The condo was chilly, so Sophie threw on a sweatshirt over her pajama pants and camisole. As she hurried to the door, she twisted her hair through an elastic band to the back of her head. Glancing toward the kitchen on her way, she figured she could whip up some scrambled eggs and toast for an impromptu Thanksgiving brunch if Iona stayed for a while.

She opened the door without looking — a mistake she’d learn to never make again.

“Oh,” she said, stopping short.

“Sophie, don’t slam the door, please,” her father said. He held out a bouquet of light pink tulips. “May I come in?”

Sophie stared at him for seconds, dumbfounded. She scowled and started to close the door.

“Sweetheart, wait.” He held a hand out against the door, stopping her.

“First thing, do not call me sweetheart. Second thing, how the hell did you find out where I live?”

He looked up and down the hallway. “It wasn’t that hard to track down. Could I please come in for fifteen minutes? Then if you want me to leave, I will.”

She stared at the thinning dark hair that matched the color of hers, at the lines that traversed his face — no laugh lines or crinkles from smiling too much — and saw a weary, old, unfamiliar man.

“Fine. Fifteen minutes.” There was no if. He would leave the second his time was up.

She opened the door and stood back, wishing herself a happy fucking Thanksgiving.

“Where to?” he asked, gazing around her apartment like a spy.

“Right here’s fine.”

He held up the flowers. “Got a vase?”

She didn’t want anything that would remind her of him, but skipping the argument would get him out of here faster. She took the bunch and slapped them onto the pass-through to the kitchen.

“Sophie,” he said when she turned back around, “I am the world’s worst father.”

She leaned against the wall and crossed her arms over her chest.

“I owe you an apology.”

“I stopped waiting for anything you might owe me years ago,” she said, not bothering to hide the bitterness from her tone.

“I deserve that.” He nodded. “I don’t blame you for hating me, but I’m wondering … I’d like to try to earn your forgiveness.”

He looked at her imploringly, and she merely raised her brows. Being such a bitch was almost uncomfortable, but this was the father who’d deserted her family, she reminded herself. The father who had turned his back yet again, for the last time, two weeks after her mother had died, when Sophie had dropped every last bit of her pride and asked him for help paying for college. Had money been the issue, she would’ve held it against him less, but his reason had been that he had a new family and hadn’t wanted to “rock the boat,” as he’d said.

“You can’t earn forgiveness,” she said.

“Well, I sure can’t get it without apologizing, so I’d like to start there. Sophie, I am sorry as hell for the way you grew up. I’m so, so sorry I never took your brother’s problems seriously.”

After all these years… She’d waited for so long for her dad to acknowledge any kind of problem, even before he’d walked out on the family. For as long as she could remember, she’d been the afterthought.

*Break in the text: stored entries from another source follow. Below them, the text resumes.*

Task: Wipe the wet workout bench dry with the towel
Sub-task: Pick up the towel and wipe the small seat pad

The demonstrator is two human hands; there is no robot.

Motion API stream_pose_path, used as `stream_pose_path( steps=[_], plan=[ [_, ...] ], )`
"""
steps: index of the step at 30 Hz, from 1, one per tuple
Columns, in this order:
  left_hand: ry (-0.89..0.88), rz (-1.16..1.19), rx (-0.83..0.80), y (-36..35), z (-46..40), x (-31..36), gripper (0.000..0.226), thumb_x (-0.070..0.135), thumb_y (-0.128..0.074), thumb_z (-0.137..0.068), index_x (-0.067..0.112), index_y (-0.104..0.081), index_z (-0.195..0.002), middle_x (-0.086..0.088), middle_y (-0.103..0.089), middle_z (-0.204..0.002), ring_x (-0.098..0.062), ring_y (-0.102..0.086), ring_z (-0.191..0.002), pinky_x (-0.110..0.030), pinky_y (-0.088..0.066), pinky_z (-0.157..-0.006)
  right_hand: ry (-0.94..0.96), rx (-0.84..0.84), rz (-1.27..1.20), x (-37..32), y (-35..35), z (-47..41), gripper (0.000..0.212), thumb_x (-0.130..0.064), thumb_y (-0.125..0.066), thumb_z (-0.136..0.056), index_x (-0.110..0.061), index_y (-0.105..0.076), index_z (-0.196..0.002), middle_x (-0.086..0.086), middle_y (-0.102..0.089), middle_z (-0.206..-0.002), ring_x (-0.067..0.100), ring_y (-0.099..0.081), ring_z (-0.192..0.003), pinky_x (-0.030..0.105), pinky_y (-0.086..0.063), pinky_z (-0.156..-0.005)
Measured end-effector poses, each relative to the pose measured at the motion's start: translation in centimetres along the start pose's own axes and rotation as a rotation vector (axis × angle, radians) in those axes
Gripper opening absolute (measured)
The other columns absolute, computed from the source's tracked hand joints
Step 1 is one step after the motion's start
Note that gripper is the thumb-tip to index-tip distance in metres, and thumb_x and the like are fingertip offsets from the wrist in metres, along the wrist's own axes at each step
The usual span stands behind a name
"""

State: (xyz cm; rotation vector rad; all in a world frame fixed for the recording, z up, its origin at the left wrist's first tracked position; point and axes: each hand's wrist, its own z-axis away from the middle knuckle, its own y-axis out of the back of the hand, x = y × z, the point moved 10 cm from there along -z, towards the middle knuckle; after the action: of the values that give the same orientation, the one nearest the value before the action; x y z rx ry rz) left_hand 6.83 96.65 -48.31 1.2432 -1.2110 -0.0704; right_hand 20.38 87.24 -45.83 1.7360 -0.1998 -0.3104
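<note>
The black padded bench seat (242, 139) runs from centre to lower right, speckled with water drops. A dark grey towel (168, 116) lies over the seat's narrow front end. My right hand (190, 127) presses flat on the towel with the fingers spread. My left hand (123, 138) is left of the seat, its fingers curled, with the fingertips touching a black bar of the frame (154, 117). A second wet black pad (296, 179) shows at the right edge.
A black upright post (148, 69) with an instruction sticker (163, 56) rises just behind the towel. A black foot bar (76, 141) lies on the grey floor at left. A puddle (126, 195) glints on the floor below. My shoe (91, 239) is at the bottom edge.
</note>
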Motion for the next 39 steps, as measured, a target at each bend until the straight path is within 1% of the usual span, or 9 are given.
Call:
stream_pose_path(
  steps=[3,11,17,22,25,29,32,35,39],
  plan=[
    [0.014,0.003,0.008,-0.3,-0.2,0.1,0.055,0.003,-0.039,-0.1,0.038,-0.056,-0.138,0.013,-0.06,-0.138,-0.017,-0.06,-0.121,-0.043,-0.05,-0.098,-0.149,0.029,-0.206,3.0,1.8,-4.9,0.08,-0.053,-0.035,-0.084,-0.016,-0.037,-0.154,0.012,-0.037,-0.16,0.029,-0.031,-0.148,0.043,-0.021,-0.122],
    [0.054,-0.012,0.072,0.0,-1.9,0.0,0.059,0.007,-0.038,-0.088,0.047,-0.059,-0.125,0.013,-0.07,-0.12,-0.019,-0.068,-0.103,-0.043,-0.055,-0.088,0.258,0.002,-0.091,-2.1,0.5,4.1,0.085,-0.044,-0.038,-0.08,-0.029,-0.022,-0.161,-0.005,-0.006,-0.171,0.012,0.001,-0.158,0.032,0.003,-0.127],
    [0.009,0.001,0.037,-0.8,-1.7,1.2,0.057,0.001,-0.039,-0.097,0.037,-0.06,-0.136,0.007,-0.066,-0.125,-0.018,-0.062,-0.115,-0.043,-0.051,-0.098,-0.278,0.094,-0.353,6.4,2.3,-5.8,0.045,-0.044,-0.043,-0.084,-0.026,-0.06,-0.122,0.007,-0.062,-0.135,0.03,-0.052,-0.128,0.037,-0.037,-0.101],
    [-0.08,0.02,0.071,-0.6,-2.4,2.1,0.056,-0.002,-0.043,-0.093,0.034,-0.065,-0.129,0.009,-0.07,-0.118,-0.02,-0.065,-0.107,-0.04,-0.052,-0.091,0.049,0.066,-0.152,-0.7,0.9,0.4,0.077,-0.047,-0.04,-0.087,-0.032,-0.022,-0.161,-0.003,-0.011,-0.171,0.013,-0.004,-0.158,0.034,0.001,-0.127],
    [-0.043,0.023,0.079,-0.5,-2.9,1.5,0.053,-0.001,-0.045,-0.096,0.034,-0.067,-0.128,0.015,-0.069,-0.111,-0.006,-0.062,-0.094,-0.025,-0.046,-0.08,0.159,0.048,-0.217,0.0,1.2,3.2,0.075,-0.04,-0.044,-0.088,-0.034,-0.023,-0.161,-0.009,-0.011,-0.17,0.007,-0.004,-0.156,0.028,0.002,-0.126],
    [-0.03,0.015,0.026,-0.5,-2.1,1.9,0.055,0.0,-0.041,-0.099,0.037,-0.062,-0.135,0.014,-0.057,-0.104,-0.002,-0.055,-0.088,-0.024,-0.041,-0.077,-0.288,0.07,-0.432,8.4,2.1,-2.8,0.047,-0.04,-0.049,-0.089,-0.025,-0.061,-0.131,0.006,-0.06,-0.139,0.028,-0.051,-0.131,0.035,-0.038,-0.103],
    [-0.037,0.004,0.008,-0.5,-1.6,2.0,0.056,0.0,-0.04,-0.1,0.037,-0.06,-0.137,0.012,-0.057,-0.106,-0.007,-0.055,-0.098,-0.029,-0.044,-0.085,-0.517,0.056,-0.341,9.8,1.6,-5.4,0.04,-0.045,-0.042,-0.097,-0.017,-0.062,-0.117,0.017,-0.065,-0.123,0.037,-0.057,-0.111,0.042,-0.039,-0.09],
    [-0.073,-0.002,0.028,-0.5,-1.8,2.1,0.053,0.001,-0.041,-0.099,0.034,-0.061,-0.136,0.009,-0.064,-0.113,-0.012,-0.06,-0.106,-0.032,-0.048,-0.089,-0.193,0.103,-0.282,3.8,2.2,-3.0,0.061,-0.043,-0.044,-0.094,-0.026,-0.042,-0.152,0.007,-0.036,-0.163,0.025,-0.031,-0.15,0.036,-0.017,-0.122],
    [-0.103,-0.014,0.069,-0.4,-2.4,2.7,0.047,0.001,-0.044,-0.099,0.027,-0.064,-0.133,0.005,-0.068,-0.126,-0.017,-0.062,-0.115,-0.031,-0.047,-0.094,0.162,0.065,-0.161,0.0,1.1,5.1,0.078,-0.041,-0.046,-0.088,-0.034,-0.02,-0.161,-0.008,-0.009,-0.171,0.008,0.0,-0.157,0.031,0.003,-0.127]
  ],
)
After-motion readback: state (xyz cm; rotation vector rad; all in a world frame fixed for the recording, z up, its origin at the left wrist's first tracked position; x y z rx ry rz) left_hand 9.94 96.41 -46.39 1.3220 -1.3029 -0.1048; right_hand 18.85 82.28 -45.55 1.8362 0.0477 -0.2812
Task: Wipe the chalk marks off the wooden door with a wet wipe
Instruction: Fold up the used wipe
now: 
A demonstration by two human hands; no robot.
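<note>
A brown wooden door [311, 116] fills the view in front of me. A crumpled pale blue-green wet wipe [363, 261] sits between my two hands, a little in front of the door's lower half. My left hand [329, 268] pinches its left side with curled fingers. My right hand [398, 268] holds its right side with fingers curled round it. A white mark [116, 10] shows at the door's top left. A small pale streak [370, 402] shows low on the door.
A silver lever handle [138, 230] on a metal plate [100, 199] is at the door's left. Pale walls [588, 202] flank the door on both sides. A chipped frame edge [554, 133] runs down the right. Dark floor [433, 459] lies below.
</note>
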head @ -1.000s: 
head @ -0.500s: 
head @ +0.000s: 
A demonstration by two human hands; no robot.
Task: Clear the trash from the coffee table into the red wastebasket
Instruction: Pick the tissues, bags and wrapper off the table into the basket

Her brother had been the attention hog, with their mother tirelessly trying to get him psychological help and her father endlessly belittling her mother for being unable to handle a “rowdy, attention-seeking boy.”

There’d been a time, eons ago, when his apology would have changed things for her, but now … it was so little and so very, very late. Her heart had hardened, and she couldn’t just thaw it on a moment’s notice.

“You thought Mom was nuts,” she pointed out.

“I couldn’t acknowledge that my son, a child who came from my genetics, might have serious problems. I can see now that’s due to my own insecurity, but Sophie, after figuring out what he did to you—”

“What do you mean, figuring out? He confessed.”